(Stored entries)
_____
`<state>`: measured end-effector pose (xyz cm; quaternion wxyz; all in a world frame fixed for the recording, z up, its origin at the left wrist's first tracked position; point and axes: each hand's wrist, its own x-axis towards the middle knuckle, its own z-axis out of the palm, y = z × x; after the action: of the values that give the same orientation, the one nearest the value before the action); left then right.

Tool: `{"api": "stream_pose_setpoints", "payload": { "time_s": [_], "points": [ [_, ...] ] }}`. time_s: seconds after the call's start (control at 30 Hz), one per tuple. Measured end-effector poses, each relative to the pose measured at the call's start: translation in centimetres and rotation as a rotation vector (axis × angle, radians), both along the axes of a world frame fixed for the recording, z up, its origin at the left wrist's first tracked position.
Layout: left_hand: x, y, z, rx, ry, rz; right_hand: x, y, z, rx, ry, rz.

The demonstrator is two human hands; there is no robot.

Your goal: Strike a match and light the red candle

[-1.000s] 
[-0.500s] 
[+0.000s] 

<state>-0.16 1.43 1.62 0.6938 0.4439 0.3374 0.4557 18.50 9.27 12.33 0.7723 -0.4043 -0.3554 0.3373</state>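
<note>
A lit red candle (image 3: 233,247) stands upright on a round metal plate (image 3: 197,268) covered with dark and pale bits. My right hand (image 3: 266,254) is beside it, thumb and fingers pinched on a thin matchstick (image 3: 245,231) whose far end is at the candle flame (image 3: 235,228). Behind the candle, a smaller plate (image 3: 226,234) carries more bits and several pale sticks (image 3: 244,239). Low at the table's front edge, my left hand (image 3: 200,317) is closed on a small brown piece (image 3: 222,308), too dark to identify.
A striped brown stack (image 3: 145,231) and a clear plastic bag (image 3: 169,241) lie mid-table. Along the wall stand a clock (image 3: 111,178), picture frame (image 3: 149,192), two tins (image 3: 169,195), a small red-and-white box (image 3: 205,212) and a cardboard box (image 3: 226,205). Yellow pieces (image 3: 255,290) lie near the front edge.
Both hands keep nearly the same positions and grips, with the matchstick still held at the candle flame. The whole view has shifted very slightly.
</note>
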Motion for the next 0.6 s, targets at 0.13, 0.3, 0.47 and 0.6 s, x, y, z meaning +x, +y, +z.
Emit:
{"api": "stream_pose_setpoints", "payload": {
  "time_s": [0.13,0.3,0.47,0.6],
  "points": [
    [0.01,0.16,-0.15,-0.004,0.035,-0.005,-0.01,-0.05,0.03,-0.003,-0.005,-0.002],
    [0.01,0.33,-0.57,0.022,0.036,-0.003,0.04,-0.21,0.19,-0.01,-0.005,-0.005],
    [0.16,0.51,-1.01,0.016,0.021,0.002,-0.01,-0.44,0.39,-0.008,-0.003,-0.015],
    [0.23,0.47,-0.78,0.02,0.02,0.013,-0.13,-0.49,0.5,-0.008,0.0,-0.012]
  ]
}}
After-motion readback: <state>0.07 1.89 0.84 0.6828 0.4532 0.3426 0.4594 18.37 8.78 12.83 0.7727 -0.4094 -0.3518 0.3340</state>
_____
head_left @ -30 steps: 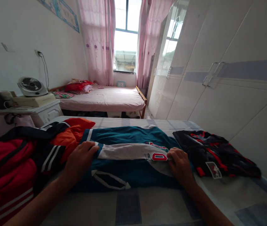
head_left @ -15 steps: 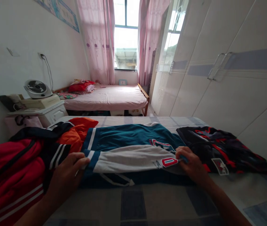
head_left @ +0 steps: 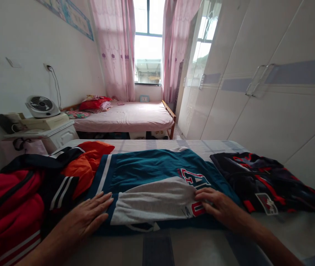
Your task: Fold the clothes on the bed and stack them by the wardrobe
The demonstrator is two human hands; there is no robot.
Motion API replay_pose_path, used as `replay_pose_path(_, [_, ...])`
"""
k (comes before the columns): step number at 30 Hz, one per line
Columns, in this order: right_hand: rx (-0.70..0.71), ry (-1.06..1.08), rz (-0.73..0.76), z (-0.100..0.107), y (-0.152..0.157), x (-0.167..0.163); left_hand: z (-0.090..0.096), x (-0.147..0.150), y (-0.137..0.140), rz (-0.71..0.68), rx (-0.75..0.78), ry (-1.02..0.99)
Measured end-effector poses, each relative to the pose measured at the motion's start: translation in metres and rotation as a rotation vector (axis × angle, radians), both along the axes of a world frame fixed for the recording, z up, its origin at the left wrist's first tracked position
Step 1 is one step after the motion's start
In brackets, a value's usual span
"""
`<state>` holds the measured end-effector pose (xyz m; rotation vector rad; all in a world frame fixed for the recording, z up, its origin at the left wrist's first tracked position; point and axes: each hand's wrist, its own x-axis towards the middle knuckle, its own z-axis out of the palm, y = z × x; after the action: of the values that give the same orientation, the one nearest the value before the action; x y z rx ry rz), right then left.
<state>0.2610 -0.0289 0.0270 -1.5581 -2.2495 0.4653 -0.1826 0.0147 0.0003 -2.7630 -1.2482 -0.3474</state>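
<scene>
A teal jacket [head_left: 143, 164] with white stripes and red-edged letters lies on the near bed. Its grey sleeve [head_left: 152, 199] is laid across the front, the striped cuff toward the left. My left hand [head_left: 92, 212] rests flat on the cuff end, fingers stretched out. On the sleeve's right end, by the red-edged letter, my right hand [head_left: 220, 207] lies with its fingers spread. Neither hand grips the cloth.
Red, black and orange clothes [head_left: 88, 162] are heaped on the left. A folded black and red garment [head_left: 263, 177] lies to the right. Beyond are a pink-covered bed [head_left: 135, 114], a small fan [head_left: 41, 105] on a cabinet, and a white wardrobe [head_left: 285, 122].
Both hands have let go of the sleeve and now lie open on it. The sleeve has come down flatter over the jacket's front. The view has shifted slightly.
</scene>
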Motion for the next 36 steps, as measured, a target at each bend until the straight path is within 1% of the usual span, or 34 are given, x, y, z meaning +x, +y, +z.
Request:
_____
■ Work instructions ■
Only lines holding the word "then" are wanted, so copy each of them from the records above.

■ Exercise answer ■
`<state>`: measured end-effector pose (xyz cm; quaternion wxyz; all in a world frame fixed for the recording, z up, its origin at the left wrist's first tracked position; point and axes: each hand's wrist, its own x-axis towards the middle knuckle, its own z-axis out of the palm, y = z × x; after the action: of the values that give the same orientation, the one nearest the value before the action); left then right.
`<state>` holds the measured end-effector pose (xyz m; rotation vector rad; all in a world frame fixed for the recording, z up, its origin at the left wrist's first tracked position; point and axes: each hand's wrist, its own x-axis towards the middle knuckle, its own z-axis out of the palm, y = z × x; after the action: of the values that give the same orientation, the one nearest the value before the action; x y z rx ry rz), right then left.

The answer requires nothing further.